Church: Gov’t pursued charges vs Celdran
MANILA, Philippines–The Archdiocese of Manila on Wednesday sought to distance itself from a potential backlash over the court conviction of artist Carlos Celdran by pointing out that the Church did not pursue charges against the popular tour guide for disrupting services at the Manila Cathedral in 2010.
It was the government, through the public prosecutor, that charged Celdran before the courts for “offending religious feelings,” a crime under the Revised Penal Code, said Peachy Yamsuan, communications chief of the Archdiocese of Manila.

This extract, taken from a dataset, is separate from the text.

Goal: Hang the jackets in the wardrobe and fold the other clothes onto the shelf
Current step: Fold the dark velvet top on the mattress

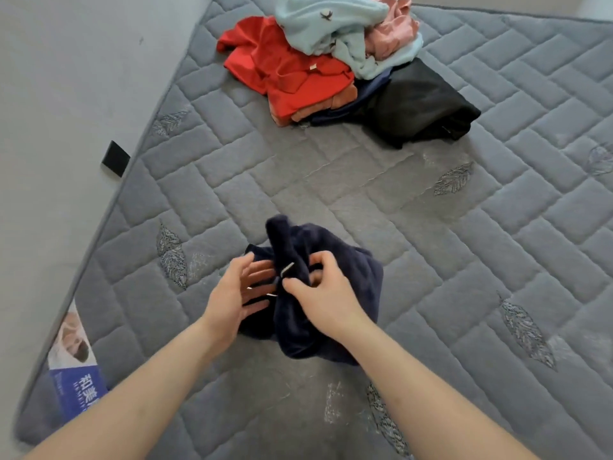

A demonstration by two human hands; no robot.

The archdiocese did not pursue the case on the instructions of the then Manila Archbishop Gaudencio Cardinal Rosales, she said.
“The Archdiocese of Manila did not pursue the case against Mr. Carlos Celdran for violation of Article 133 of the Revised Penal Code. While deeply disturbed by the incident, (Cardinal Rosales) gave instructions for the Archdiocese to no longer pursue the case,” Yamsuan said in a statement.
The archdiocese issued the statement after President Aquino on Tuesday urged the Catholic Church to “forgive” Celdran.
“Cardinal Rosales has long forgiven Mr. Celdran … The criminal case against Mr. Celdran was pursued by the State represented by the public prosecutor and a lay private prosecutor,” Yamsuan said.
A Manila court earlier this week found Celdran guilty of violating Article 133 of the penal code, which punishes those who “in a place devoted to religious worship or during the celebration of any religious ceremony shall perform acts notoriously offensive to the feelings of the faithful.”
The conviction carries a sentence of imprisonment of at least two months and 21 days up to a maximum of one year, one month, and 11 days.
Yamsuan pointed out that the prosecution presented four witnesses, “none of whom were from the Archdiocese of Manila.”
She said three of the witnesses were from the Episcopal Commission on Biblical Apostolate of the Catholic Bishops’ Conference of the Philippines, the organizer of the ecumenical event at the cathedral that Celdran disrupted, while the fourth witness was a churchgoer.
Yamsuan said that how the case proceeds on appeal would not be up to the Archdiocese of Manila or the Church.
Monsignor Nestor Cerbo, rector of the Manila Cathedral, said that while the Church has forgiven Celdran, the latter should still do “penance.”
“When we go to confession, we are forgiven by God. There is penance, there’s a prayer to God but we also have to compensate for the damage done,” Cerbo told Church-run Radio Veritas.
Catholic Church teaching holds that while sins are forgiven when a Catholic goes to confession, it does not necessarily remove all the “temporal punishment” for one’s transgressions, he said.
Court records show that at about 3 p.m. on Sept. 30, 2010, Celdran, dressed to look like the national hero, Jose Rizal, disrupted an ecumenical prayer service at the cathedral when he went up to the main altar and held up a placard with the word “Damaso” written on it.
“Damaso” was a hated Spanish friar, in Rizal’s novel “Noli Me Tangere,” which tackled the abuses of the clergy during the Spanish colonial period.
Among those attending the ecumenical service–held to mark the second anniversary of a joint Catholic-Protestant campaign to distribute Bibles–were Cardinal Rosales, the Papal Nuncio, others Catholic bishops, Protestant leaders, a rabbi, and military and police officers.
Celdran, a supporter of the reproductive health bill that was then being hotly debated, was also quoted as saying: “You bishops, stop involving yourselves in politics.”